0

I'm trying to do an assignment linking c and nasm. The C program sends me a string representing a 32-bit number (e.g. "000...0011"). I need to print its value, as a string (the string "3" for the example above), using C's printf with %s.

Note: to make life easier, I'll ignore the case of negative numbers for now.

I'm new to nasm and so I pretty much have no clue what goes wrong where.
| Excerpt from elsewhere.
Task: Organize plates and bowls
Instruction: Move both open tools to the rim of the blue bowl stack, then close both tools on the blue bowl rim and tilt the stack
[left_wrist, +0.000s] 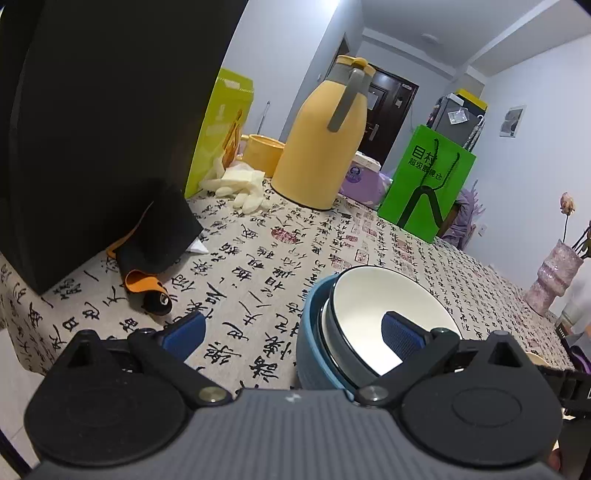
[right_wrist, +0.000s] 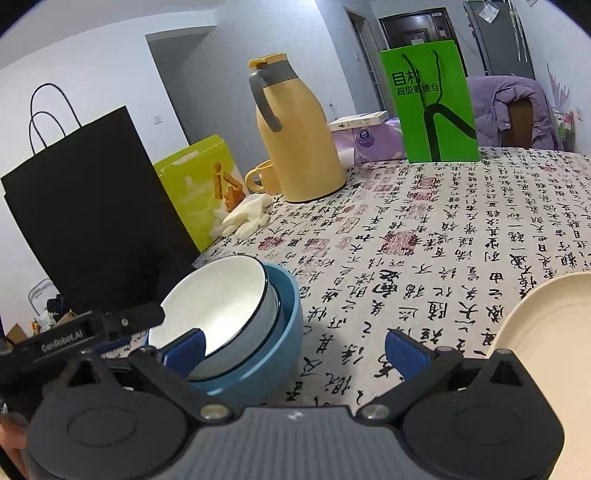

I tried converting the given string to a number, store it somewhere, and then have it printed, but this simply prints the binary representation.

Here's my code:

.rodata section
    format_string: db "%s", 10, 0   ; format string

.bss section
    an: resb 12     ; enough to store integer in [-2,147,483,648 (-2^31) : 2,147,483,647 (2^31-1)]
convertor:
    push ebp
    mov ebp, esp    
    pushad          

    mov ecx, dword [ebp+8]  ; get function argument (pointer to string)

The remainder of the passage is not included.